L’histoire ne dit pas si S pose les questions qu’il se pose à haute voix, ni si L y répond. Non, sans doute. Entre l’histoire de la première série TV, qu’il juge pornographique, qu’il vit mal de regarder avec elle si bien qu’il lui demande de changer de programme, le lit proposé quand il n’y avait pas pensé, la robe, on peut s’interroger sur son consentement, à lui, S. On peut penser qu’il obéit à ce qu’une certaine habitude lui souffle (et ne souffle pas qu’à lui) : que peuvent, veulent ou doivent, même, faire un garçon et une fille dans un même lit.

Avec telle hôte, avec Aurore, avec Clothilde, il n’a pas cédé, dit S qui est persuadé (à tort ou pas) qu’il était sollicité.
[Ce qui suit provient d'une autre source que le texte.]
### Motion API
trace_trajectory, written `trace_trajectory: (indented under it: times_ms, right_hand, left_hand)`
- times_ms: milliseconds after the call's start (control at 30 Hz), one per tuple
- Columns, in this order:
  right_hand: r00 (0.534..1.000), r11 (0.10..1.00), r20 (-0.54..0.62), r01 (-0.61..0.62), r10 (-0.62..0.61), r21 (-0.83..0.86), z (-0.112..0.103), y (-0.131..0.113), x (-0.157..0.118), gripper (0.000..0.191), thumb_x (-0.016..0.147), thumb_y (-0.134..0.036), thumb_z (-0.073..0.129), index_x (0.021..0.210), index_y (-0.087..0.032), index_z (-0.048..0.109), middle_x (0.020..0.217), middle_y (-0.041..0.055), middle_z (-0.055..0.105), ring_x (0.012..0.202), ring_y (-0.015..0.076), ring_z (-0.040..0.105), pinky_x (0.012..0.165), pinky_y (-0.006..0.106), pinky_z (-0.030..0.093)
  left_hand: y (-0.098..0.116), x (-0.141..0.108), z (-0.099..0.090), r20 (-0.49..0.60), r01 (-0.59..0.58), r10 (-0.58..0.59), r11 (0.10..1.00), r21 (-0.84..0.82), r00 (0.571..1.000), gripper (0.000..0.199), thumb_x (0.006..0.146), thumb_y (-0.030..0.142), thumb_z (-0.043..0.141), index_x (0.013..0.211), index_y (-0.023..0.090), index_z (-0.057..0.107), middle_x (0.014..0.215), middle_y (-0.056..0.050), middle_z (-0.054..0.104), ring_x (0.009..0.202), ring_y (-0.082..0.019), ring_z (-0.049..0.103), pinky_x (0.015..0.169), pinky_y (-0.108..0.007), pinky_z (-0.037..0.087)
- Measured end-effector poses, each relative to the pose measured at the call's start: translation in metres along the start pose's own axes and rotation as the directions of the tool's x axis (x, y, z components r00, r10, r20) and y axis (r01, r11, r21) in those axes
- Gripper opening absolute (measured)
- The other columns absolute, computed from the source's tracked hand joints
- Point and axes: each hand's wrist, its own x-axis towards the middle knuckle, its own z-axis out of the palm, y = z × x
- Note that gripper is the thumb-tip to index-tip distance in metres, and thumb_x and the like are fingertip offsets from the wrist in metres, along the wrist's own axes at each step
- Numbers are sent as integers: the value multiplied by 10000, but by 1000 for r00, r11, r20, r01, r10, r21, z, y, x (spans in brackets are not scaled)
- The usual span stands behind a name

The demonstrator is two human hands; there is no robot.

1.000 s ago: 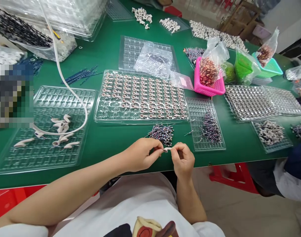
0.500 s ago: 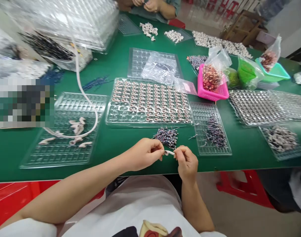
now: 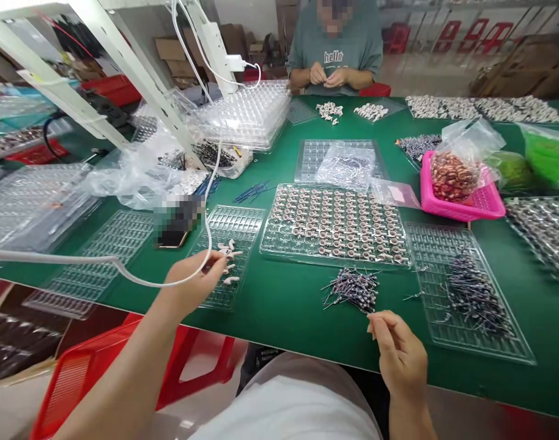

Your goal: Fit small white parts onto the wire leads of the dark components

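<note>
My left hand (image 3: 194,281) reaches over the narrow clear tray (image 3: 243,221) on the left. Its thumb and fingers are pinched together on a small white curved piece (image 3: 235,253), beside several more like it. My right hand (image 3: 401,345) is at the near edge of a pile of thin wire-ended parts (image 3: 353,288). The fingertips there are closed, and what they hold is too small to make out. Beyond the pile lies a large clear blister tray (image 3: 273,244) with rows of pale ring-shaped pieces, some of its left pockets unfilled.
On the right, a clear tray (image 3: 433,330) carries more wire-ended parts, with a pink basket (image 3: 465,211) behind. A white cable (image 3: 208,226) loops over my left wrist. A phone (image 3: 173,235) lies nearby. Across the table sits a co-worker (image 3: 334,61), both hands together.
Both hands were together on one white piece. They have parted: my left hand has gone left to the tray, my right hand to the wire-ended pile. The view has turned left and up.
</note>
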Motion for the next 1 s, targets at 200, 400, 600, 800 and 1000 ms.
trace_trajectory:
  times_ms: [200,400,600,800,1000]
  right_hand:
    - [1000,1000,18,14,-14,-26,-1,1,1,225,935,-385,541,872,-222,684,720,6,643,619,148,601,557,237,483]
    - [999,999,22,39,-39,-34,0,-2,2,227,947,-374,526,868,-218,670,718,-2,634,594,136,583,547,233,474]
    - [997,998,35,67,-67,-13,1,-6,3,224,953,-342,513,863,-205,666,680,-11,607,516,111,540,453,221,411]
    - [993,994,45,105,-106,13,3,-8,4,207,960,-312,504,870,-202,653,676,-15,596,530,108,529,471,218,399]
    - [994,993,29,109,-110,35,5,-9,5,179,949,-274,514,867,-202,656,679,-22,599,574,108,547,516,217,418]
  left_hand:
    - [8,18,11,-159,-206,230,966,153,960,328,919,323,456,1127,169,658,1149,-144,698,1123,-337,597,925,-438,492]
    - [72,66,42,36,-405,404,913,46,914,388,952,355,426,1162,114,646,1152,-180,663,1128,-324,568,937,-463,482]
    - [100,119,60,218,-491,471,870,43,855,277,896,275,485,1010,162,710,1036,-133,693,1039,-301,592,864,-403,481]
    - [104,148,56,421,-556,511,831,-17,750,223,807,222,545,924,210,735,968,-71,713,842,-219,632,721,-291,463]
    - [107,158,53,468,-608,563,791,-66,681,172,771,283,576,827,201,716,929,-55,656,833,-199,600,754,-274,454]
Celle-ci ne lui plaisait pas. Celle-là, il pensait qu’il avait trop à perdre. Il a donc son mot à dire, il choisit, il consent avec L, en connaissance de cause, il consent parce qu’il croit que c’est possible.

Ce dispositif : un garçon noir qu’entoure d’insultes et de coups un groupe de blancs et blanches.

Le collectif d’accueil a tout de suite cru S violeur, sans même savoir qui l’accusait, ni de quoi exactement. Bien sûr, la scène a lieu en un temps où nous désirons accueillir la parole des femmes sans la mettre en doute. Mais ici, la croyance en la parole des femmes se double de l’idée que noir et sénégalais, S ne sait probablement pas exactement ce qu’est un viol. Voire, qu’il y est prédisposé.

Les questions que se posait S, qu’il s’est posées auprès de L, auprès d’Aurore et auprès de celle qu’il appelait maman pour ne pas lui céder, les questions auxquelles il répondait différemment selon les circonstances, contredisent évidemment l’image véhiculée par le groupe.

Il semble en revanche que le groupe de blancs français s’emprisonne et s’empoisonne en emprisonnant l’autre dans des injonctions contradictoires. À la fois il faut que S soit S, sénégalais, en différence culturelle (vive l’accueil, l’exotisme, le foot et l’aura sexuelle), à la fois il faut que S sache, sans qu’on le lui explique, qu’une fille qui regarde avec un garçon un film pornographique et dort à ses côtés n’a pas forcément envie de lui. Par ailleurs, personne n’a souhaité parler avec S après la scène de vengeance populaire. Personne ne veut parler, personne ne parle mais tout le monde sait.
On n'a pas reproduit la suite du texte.